• _ABOUT THIS EXERCISE_
Take the data below and write it out exactly, except for the pictures.

• _EXERCISE DATA_

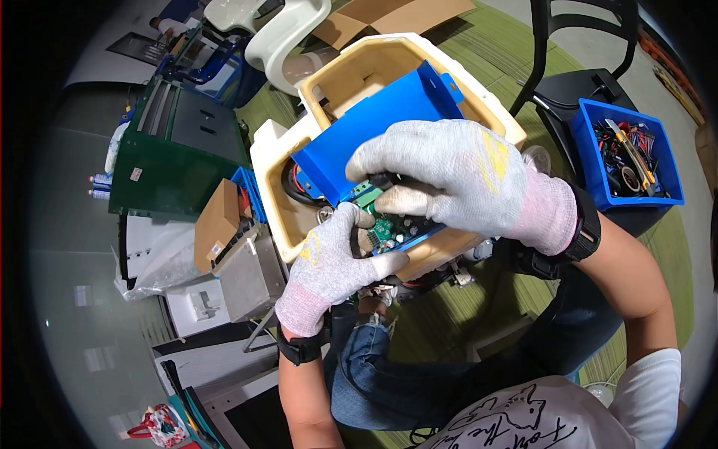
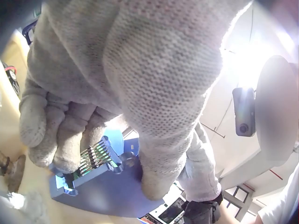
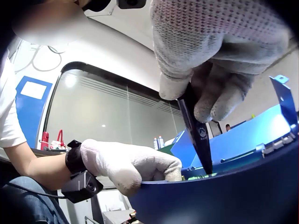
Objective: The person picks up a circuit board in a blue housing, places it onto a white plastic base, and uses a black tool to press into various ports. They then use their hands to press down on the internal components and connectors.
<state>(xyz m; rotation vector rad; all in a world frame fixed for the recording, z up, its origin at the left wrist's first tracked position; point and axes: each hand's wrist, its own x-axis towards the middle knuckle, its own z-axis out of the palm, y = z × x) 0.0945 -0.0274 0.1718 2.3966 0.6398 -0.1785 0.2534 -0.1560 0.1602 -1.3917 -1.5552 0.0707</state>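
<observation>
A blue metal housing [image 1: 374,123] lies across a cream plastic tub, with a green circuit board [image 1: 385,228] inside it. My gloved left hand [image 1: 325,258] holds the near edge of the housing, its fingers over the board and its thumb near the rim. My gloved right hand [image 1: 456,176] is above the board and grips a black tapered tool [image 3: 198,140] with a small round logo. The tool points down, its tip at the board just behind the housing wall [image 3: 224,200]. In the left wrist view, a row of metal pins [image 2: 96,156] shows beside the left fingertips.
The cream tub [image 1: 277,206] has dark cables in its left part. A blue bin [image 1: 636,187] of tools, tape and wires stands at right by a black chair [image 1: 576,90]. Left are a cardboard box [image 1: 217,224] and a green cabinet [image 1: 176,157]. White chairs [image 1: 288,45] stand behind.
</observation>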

• _WRITTEN SOLUTION_
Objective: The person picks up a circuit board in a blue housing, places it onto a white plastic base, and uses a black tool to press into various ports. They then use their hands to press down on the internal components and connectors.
<state>(xyz m; rotation vector rad; all in a world frame fixed for the recording, z up, its origin at the left wrist's first tracked position; point and axes: each hand's wrist, its own x-axis towards the middle knuckle, its own z-axis out of the palm, y = z × x) 0.0945 -0.0274 0.1718 2.3966 0.6398 -0.1785 0.2534 -0.1560 0.1602 -1.3917 -1.5552 0.0707</state>
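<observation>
A blue metal housing [image 1: 374,123] lies across a cream plastic tub, with a green circuit board [image 1: 385,228] inside it. My gloved left hand [image 1: 325,258] holds the near edge of the housing, its fingers over the board and its thumb near the rim. My gloved right hand [image 1: 456,176] is above the board and grips a black tapered tool [image 3: 198,140] with a small round logo. The tool points down, its tip at the board just behind the housing wall [image 3: 224,200]. In the left wrist view, a row of metal pins [image 2: 96,156] shows beside the left fingertips.
The cream tub [image 1: 277,206] has dark cables in its left part. A blue bin [image 1: 636,187] of tools, tape and wires stands at right by a black chair [image 1: 576,90]. Left are a cardboard box [image 1: 217,224] and a green cabinet [image 1: 176,157]. White chairs [image 1: 288,45] stand behind.
</observation>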

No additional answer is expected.